**DESCRIPTION OF THE TASK:**
For the material below, reproduce exactly each line from the one that has "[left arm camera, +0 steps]" through the one that has "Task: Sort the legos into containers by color", and no others; pictures stay out.
____
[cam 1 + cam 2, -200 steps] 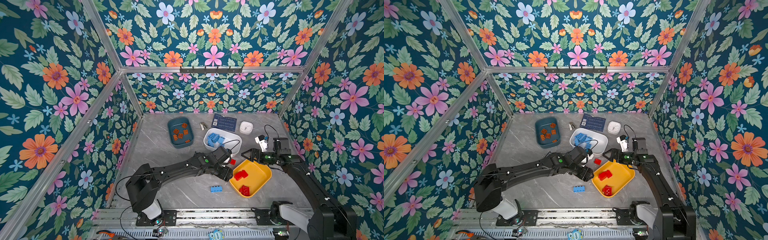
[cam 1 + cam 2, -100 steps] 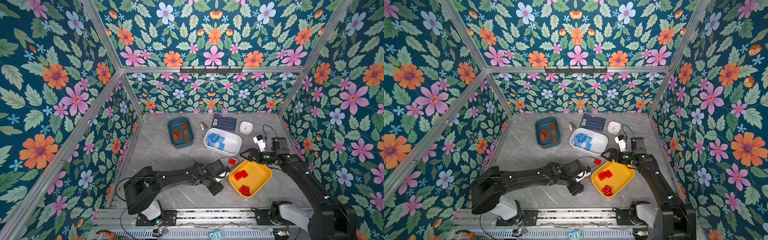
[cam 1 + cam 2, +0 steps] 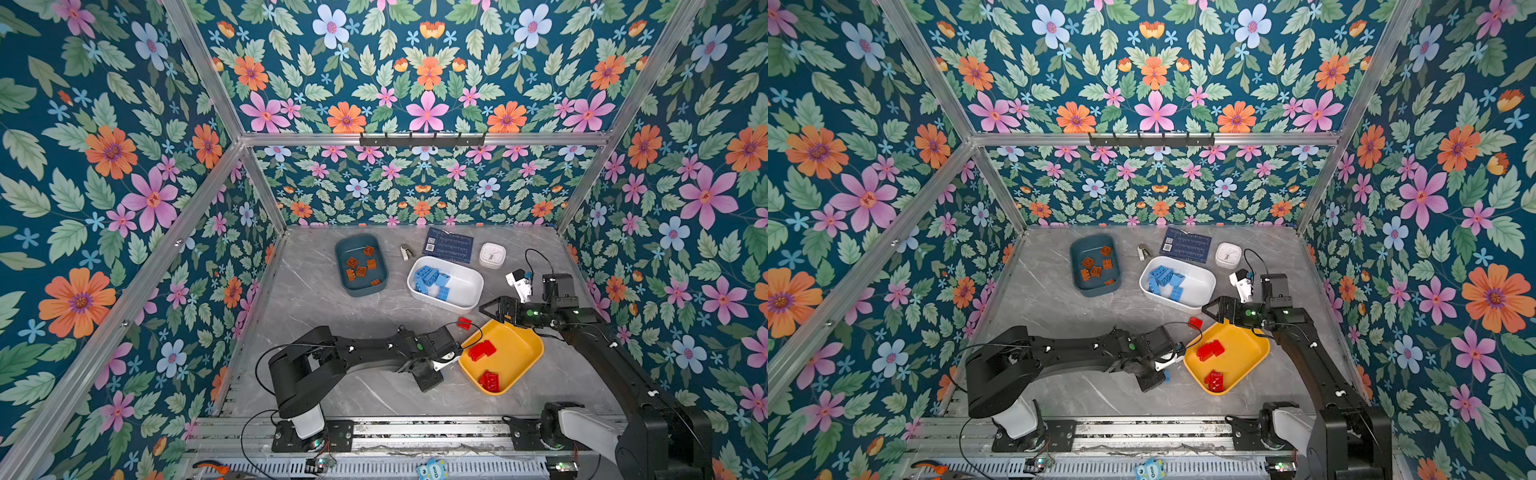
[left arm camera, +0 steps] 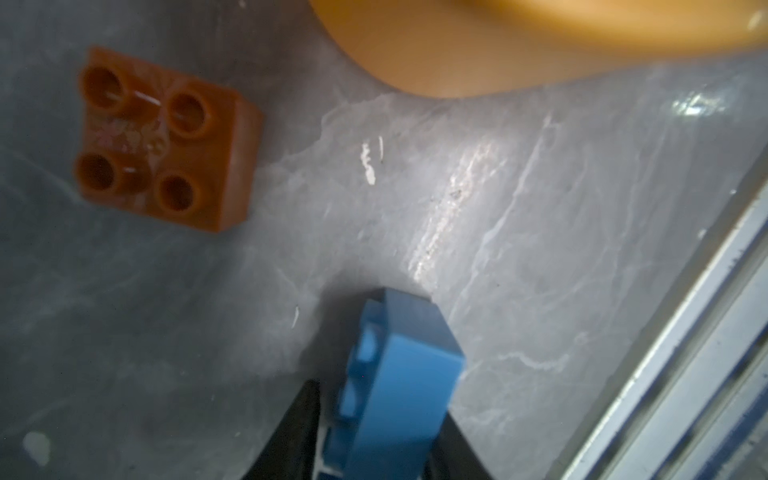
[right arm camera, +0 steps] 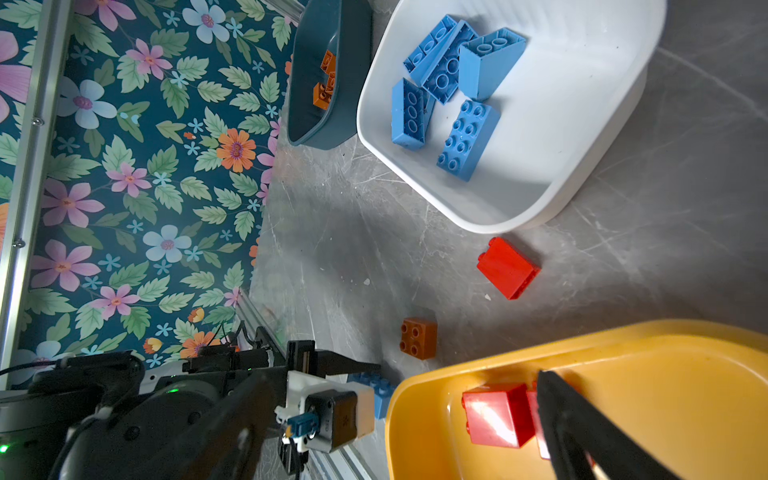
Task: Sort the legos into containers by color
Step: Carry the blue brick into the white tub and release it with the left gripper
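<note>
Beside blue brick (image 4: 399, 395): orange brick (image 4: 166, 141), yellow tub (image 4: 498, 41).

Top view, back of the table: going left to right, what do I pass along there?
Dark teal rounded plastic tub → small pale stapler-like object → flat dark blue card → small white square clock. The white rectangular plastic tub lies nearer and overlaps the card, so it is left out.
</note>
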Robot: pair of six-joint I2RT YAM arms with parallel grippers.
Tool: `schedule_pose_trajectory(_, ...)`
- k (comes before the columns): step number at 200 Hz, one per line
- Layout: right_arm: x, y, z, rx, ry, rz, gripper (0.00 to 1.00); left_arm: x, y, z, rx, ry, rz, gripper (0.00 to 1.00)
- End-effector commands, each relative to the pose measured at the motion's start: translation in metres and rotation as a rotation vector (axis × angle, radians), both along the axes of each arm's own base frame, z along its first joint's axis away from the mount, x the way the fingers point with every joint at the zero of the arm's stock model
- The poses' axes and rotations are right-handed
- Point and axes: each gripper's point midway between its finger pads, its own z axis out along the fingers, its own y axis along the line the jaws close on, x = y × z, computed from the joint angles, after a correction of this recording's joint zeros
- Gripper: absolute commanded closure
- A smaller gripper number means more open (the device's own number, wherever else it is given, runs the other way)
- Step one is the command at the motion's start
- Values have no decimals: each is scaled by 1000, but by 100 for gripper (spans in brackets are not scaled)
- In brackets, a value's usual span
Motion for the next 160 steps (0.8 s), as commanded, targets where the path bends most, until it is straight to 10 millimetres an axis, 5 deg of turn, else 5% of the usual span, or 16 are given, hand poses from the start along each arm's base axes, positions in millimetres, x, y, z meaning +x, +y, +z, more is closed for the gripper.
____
**REPLY TO THE EXERCISE:**
[left arm camera, +0 steps] 
[right arm camera, +0 steps] 
Task: Sort the legos into containers by color

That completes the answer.